> [Task brief] Without changing a word, copy every line of the listing below and leave out the images.

> [Data extract]

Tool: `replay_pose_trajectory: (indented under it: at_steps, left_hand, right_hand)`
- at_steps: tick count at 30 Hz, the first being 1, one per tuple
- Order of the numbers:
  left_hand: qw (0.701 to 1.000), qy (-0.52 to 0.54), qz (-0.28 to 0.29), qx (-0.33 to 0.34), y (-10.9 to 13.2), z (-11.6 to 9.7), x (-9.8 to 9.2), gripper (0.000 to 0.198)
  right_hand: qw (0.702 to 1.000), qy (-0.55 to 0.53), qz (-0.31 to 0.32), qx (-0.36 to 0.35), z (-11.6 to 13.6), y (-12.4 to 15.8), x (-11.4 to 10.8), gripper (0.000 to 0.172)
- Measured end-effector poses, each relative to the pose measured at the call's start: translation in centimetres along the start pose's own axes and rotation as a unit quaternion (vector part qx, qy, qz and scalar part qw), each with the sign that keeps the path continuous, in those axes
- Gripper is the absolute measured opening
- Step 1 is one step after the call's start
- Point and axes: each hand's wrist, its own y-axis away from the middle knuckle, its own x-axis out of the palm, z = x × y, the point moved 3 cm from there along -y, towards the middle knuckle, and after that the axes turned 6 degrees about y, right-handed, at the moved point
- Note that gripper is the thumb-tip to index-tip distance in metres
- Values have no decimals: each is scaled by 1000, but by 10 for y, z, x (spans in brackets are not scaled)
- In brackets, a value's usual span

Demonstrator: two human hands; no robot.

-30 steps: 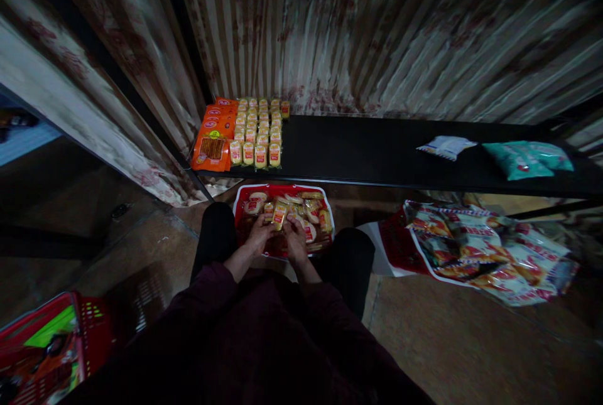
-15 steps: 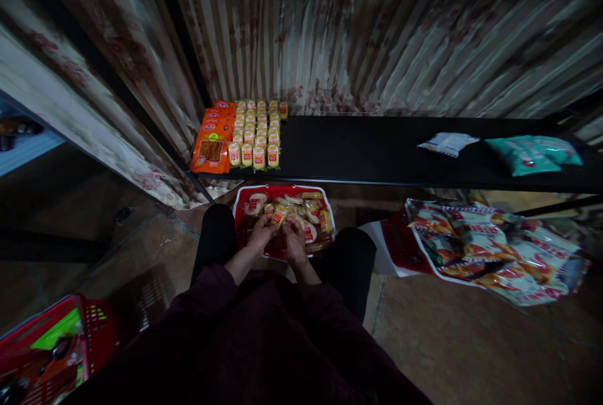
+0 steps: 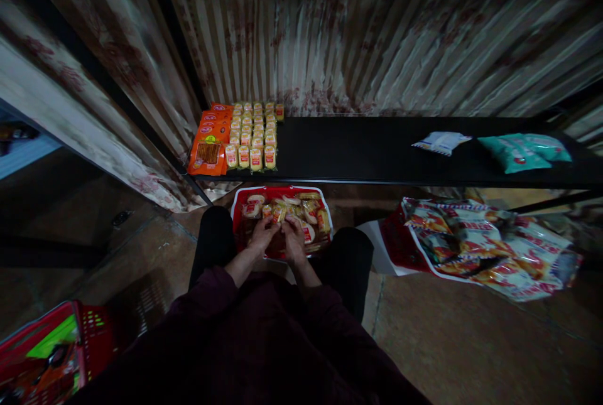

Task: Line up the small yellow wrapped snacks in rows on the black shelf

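Note:
Between my knees a red basket (image 3: 235, 220) with a white rim holds several small wrapped snack cakes. Over it, my left hand (image 3: 262, 235) and my right hand (image 3: 294, 238) meet at the fingertips around one yellow wrapped snack cake (image 3: 279, 213). The fingers of both hands are closed on its near end, and they cover part of it. Beyond the basket, rows of similar wrapped cakes (image 3: 255, 157) stand on the black shelf (image 3: 348, 151), beside overlapping orange snack packets (image 3: 207, 152) at its left end.
Farther right on the shelf lie a white packet (image 3: 440, 142) and teal packets (image 3: 518, 152). A red basket heaped with large snack bags (image 3: 480, 235) is on the floor at right. Another red basket (image 3: 94, 336) stands at lower left. A patterned curtain (image 3: 320, 34) hangs behind the shelf.
My hands have drawn closer together around the wrapped snack cake, covering more of it. The view has shifted slightly; the cakes and packets on the shelf keep their arrangement.

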Motion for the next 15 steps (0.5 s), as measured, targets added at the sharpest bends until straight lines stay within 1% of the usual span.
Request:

> [Worked solution]
Tool: `replay_pose_trajectory: (indented under it: at_steps, left_hand, right_hand)`
- at_steps: tick count at 30 Hz, the first being 1, one per tuple
- Order of the numbers:
  left_hand: qw (0.701 to 1.000), qy (-0.52 to 0.54), qz (-0.28 to 0.29), qx (-0.33 to 0.34), y (-10.9 to 13.2), z (-11.6 to 9.7), x (-9.8 to 9.2), gripper (0.000 to 0.198)
  right_hand: qw (0.702 to 1.000), qy (-0.55 to 0.53), qz (-0.31 to 0.32), qx (-0.36 to 0.35), z (-11.6 to 13.6), y (-12.4 to 15.8), x (-11.4 to 10.8), gripper (0.000 to 0.172)
- Measured end-effector poses, each relative to the pose measured at the call's start: translation in centimetres along the start pose's own axes and rotation as a unit quaternion (vector part qx, qy, qz and scalar part qw), each with the sign that keeps the path continuous, in those axes
- Gripper is the absolute measured opening
- Step 1 is one step after the call's start
- Point and axes: each hand's wrist, its own y-axis away from the middle knuckle, its own x-axis out of the palm, z = x × y, the point moved 3 cm from there along -y, towards the middle knuckle, and after that the axes turned 6 degrees about y, right-handed, at the moved point
- Note that gripper is the thumb-tip to index-tip distance in metres
- Values have no decimals: each is scaled by 1000, but by 10 for y, z, x (spans in brackets are not scaled)
- In brackets, a value's usual span

Demonstrator: two human hands; no robot.

-30 steps: 
-15 steps: 
+0 steps: 

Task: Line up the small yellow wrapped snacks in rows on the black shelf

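Note:
Between my knees a red basket (image 3: 235, 220) with a white rim holds several small wrapped snack cakes. Over it, my left hand (image 3: 262, 235) and my right hand (image 3: 294, 238) meet at the fingertips around one yellow wrapped snack cake (image 3: 279, 213). The fingers of both hands are closed on its near end, and they cover part of it. Beyond the basket, rows of similar wrapped cakes (image 3: 255, 157) stand on the black shelf (image 3: 348, 151), beside overlapping orange snack packets (image 3: 207, 152) at its left end.
Farther right on the shelf lie a white packet (image 3: 440, 142) and teal packets (image 3: 518, 152). A red basket heaped with large snack bags (image 3: 480, 235) is on the floor at right. Another red basket (image 3: 94, 336) stands at lower left. A patterned curtain (image 3: 320, 34) hangs behind the shelf.
My hands have drawn closer together around the wrapped snack cake, covering more of it. The view has shifted slightly; the cakes and packets on the shelf keep their arrangement.
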
Motion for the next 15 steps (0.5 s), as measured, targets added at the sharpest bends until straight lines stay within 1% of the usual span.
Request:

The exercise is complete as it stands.